#### [EXERCISE OBJECTIVE]
Leaving pictures aside, set down each line exactly, from the first line of the data to the line with "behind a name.", both included.

++++ DATA

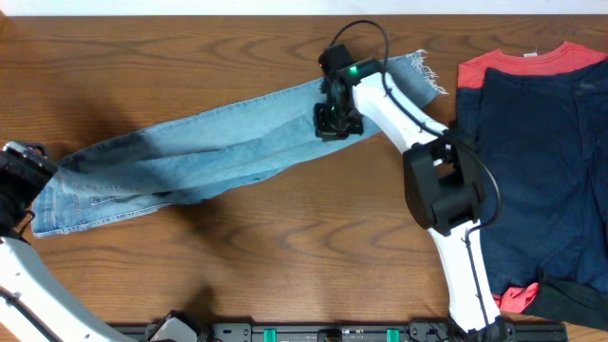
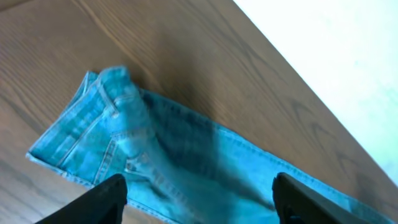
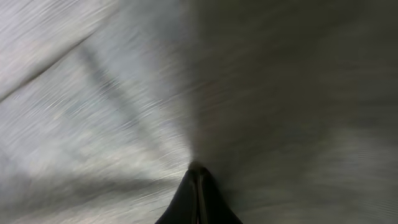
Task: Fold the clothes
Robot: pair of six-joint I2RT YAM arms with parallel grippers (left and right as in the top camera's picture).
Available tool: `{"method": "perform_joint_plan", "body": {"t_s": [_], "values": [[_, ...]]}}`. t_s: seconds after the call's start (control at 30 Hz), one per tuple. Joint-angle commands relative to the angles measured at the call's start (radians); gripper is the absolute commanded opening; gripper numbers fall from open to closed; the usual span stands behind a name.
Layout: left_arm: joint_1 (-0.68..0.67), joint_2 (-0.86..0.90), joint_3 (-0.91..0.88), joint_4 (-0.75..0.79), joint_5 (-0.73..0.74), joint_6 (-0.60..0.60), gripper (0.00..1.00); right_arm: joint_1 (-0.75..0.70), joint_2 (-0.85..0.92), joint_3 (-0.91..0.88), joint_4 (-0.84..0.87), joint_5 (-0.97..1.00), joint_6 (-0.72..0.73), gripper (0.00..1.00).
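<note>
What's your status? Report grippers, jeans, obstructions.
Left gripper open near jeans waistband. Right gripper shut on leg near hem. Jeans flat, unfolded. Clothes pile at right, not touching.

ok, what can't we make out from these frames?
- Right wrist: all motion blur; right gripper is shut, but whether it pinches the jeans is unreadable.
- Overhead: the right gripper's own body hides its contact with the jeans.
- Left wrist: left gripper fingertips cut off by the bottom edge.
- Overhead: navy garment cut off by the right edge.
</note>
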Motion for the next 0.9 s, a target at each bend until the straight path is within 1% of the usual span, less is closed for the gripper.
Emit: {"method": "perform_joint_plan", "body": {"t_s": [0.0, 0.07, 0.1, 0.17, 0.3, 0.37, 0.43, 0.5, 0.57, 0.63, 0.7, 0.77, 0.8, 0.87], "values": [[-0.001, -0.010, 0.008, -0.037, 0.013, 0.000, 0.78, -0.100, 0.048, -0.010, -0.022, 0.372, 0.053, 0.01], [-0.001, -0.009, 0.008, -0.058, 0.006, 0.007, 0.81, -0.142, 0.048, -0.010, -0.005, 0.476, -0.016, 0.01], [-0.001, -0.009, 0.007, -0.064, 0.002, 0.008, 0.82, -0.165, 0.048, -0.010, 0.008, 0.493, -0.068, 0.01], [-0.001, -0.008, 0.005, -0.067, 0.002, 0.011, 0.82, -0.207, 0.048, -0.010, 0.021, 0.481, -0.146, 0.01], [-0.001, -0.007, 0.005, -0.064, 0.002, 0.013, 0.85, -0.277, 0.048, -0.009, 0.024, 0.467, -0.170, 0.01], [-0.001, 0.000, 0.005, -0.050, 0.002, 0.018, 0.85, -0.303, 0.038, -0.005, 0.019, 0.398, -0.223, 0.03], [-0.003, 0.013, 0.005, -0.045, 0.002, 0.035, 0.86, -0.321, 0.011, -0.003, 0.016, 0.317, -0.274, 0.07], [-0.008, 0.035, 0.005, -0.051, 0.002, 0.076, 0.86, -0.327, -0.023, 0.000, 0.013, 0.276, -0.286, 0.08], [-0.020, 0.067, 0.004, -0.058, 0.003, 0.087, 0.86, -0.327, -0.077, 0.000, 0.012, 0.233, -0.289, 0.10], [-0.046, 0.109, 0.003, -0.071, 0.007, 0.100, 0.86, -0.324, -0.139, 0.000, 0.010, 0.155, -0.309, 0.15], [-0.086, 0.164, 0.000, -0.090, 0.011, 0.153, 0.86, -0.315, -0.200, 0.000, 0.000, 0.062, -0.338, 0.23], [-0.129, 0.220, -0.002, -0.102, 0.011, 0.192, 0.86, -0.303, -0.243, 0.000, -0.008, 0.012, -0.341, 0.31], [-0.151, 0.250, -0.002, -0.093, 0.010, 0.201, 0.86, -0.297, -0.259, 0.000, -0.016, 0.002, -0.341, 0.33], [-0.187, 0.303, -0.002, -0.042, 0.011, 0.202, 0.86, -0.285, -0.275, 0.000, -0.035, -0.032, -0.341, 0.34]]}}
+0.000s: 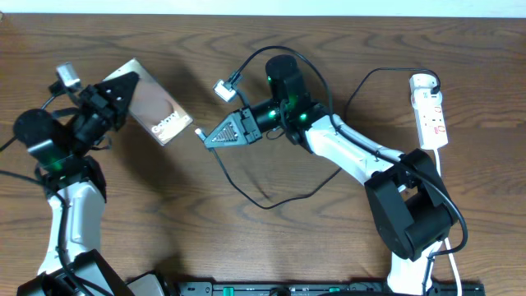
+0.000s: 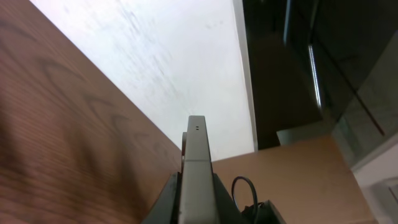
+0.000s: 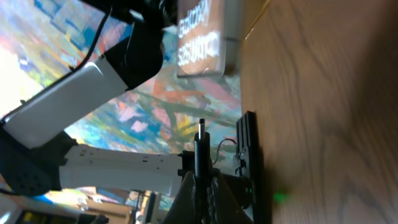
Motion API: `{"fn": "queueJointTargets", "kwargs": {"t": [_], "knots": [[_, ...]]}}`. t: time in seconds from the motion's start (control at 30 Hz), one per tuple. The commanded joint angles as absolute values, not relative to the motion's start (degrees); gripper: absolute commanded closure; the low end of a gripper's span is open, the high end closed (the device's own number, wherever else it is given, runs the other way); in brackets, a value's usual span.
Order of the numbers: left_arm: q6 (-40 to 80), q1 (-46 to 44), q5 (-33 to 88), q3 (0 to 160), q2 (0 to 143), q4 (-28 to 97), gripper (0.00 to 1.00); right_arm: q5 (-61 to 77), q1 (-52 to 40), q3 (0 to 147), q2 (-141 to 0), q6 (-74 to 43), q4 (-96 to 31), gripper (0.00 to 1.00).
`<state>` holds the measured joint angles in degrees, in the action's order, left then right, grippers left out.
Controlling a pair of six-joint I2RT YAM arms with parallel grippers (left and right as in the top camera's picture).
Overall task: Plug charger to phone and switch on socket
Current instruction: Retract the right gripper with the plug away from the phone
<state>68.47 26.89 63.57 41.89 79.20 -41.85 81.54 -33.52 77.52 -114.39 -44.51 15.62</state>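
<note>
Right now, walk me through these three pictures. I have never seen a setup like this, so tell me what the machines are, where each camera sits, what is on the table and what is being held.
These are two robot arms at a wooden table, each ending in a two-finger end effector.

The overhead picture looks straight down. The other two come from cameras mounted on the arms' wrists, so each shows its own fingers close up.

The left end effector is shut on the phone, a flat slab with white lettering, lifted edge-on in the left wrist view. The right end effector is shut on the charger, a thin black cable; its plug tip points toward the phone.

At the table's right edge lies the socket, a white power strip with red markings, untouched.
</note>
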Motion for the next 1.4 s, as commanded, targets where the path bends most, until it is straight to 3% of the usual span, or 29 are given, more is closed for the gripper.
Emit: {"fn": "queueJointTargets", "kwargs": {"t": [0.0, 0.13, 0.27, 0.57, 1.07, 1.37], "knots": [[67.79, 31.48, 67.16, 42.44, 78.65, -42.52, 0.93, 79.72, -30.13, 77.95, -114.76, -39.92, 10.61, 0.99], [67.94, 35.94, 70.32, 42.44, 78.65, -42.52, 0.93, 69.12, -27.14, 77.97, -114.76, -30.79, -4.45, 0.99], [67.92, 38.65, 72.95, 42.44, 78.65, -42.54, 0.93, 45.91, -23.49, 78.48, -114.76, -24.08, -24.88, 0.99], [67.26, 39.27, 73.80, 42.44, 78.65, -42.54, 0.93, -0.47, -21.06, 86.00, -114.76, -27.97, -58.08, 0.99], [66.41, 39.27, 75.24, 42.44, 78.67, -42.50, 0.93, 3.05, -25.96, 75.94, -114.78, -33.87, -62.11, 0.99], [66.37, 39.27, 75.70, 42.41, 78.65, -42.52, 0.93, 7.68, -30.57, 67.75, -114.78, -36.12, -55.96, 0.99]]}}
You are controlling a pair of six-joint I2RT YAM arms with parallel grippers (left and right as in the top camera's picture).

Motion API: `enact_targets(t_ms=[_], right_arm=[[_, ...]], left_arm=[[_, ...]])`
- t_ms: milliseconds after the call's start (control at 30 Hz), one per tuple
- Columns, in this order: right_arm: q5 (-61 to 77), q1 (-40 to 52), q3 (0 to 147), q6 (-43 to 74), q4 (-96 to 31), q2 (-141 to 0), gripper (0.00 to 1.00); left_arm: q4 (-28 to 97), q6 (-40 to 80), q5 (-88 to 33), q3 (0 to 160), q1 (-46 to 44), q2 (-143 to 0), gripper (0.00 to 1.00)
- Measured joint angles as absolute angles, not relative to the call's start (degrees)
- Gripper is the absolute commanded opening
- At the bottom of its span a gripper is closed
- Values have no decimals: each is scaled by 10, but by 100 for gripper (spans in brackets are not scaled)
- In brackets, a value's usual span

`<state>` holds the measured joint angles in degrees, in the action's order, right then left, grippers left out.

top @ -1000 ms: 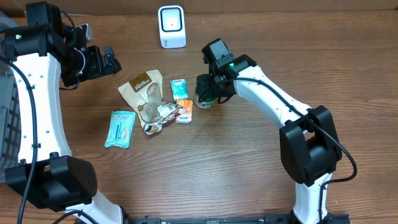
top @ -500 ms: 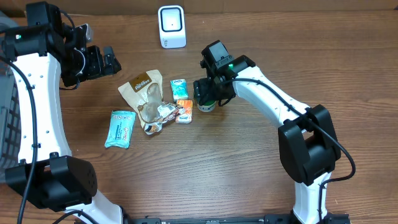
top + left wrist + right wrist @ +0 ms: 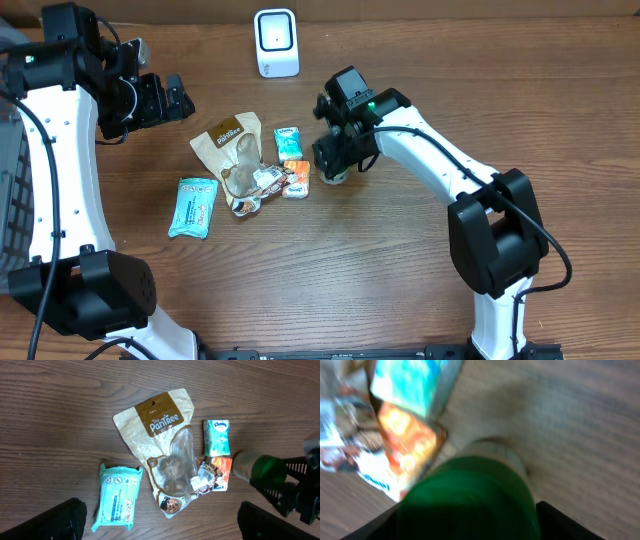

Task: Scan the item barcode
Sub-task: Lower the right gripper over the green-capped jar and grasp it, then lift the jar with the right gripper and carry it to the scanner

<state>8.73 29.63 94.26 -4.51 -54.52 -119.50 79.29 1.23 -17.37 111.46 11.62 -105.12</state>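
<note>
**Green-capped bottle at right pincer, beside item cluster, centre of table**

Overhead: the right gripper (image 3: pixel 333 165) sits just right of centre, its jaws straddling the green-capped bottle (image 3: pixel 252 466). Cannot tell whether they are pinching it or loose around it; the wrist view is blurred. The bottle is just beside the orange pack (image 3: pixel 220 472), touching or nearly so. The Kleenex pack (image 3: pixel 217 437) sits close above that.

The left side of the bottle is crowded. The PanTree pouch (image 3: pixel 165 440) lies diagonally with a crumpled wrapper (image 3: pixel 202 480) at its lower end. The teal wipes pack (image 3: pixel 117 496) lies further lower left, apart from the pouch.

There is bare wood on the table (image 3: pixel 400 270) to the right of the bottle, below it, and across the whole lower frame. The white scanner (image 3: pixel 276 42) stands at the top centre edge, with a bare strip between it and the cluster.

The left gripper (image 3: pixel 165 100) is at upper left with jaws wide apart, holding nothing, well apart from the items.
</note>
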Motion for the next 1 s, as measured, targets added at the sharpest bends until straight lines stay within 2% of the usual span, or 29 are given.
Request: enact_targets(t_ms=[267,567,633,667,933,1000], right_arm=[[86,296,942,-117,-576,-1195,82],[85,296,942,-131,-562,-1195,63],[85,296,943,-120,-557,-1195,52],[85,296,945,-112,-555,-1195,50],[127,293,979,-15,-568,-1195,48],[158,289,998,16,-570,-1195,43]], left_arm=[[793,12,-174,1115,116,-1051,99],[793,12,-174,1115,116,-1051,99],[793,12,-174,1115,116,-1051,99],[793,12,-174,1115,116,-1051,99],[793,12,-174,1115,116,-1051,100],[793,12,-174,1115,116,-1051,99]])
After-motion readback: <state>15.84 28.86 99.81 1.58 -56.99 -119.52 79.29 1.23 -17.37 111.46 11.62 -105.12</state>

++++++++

#### [FINISHED TASK]
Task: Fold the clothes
Robot: pair of six-joint I2RT YAM arms with parallel grippers (left and right as in the top camera's picture).
Available tool: `{"method": "perform_joint_plan", "body": {"t_s": [_], "values": [[_, ...]]}}`. t_s: seconds after the call's start (control at 30 Hz), one per tuple. Joint-angle commands relative to the angles measured at the call's start (radians); gripper is the absolute commanded opening; gripper numbers fall from open to closed; the usual span stands behind a name.

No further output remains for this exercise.